Tavana vuran sobanın közü,
Eve yayılan odun kokusu,
Ninemin fısıldayan zikir sesi,
Annemin limon kokan keki,
Hepsi ahh! mı olacaktı özlemle sinelere…
Huzuru vurdular.
Bereketi kuyuya mı attılar?
Zaman oldu şu an.
Hayaller oldu yalan.
El değmemiş temiz sevdalar vardı.
Bir mektup için beklenen aylar, yıllar vardı.
Edep vardı, adap vardı.
Gül goncası gibi kızaran yanaklar vardı.
Bayramlar vardı…
Sokaklar rengarenk çocuktan menekşeler gibi açardı.
Komşu vardı aileden gibi,
Haber eder hayırda,
Gözetir her zaman yanında.
Kütüphaneler vardı girmek için sırayla
Bahanelerimiz vardı çocukça sessiz duramazdık hiç.

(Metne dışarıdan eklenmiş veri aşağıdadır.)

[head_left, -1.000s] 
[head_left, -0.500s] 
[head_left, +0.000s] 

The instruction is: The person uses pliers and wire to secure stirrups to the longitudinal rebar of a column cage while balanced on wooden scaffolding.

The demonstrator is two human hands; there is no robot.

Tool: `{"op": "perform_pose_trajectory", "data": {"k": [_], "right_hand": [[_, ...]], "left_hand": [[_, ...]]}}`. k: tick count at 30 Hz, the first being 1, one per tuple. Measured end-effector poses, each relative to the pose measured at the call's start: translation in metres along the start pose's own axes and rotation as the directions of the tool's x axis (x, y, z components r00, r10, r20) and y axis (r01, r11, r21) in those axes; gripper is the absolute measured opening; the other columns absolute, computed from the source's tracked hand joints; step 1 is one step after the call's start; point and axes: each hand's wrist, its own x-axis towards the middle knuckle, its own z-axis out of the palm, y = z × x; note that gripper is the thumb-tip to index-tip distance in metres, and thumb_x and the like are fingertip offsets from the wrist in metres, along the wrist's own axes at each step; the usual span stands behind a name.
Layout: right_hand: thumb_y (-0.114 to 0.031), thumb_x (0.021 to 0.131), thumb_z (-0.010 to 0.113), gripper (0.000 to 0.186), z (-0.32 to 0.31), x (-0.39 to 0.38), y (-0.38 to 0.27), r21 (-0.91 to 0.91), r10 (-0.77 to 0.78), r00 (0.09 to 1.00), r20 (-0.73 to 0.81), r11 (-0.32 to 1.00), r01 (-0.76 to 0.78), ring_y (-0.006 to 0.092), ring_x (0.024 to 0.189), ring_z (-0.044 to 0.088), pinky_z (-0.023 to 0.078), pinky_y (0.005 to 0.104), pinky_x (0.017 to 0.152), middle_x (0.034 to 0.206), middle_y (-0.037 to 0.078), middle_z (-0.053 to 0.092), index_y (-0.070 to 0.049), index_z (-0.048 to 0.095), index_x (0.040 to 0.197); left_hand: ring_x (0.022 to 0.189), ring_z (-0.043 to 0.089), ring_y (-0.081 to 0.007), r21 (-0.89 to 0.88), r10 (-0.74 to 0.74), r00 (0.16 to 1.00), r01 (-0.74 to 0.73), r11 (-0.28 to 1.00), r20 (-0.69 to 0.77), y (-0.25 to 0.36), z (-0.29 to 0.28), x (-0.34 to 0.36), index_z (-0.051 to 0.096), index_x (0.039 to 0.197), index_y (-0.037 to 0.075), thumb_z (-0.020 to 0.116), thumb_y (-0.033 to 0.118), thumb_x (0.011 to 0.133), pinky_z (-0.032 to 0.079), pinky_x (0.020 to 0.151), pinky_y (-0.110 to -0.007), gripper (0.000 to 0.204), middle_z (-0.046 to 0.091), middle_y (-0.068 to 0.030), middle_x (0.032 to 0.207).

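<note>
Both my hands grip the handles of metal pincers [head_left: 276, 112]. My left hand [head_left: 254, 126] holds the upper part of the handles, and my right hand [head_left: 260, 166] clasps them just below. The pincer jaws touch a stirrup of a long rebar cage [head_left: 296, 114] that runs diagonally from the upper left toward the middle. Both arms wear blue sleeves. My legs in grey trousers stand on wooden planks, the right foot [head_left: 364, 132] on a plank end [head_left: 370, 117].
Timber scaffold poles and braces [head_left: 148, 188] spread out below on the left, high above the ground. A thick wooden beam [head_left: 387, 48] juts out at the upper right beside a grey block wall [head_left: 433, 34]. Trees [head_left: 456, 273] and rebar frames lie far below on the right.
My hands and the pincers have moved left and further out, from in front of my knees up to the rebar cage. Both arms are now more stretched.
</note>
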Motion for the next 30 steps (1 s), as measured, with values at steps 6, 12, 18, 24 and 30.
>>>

Radyolarımız vardı dinlerken hayaller inşa ettiğimiz.
Hatıra defterlerimiz vardı,
Kalbimiz gibi bembeyaz diye başlayan temenniler…
Defter arasında kuruttuğumuz çiçekler vardı.
Ve şiirlerimiz vardı utanıp herkesten sakladığımız.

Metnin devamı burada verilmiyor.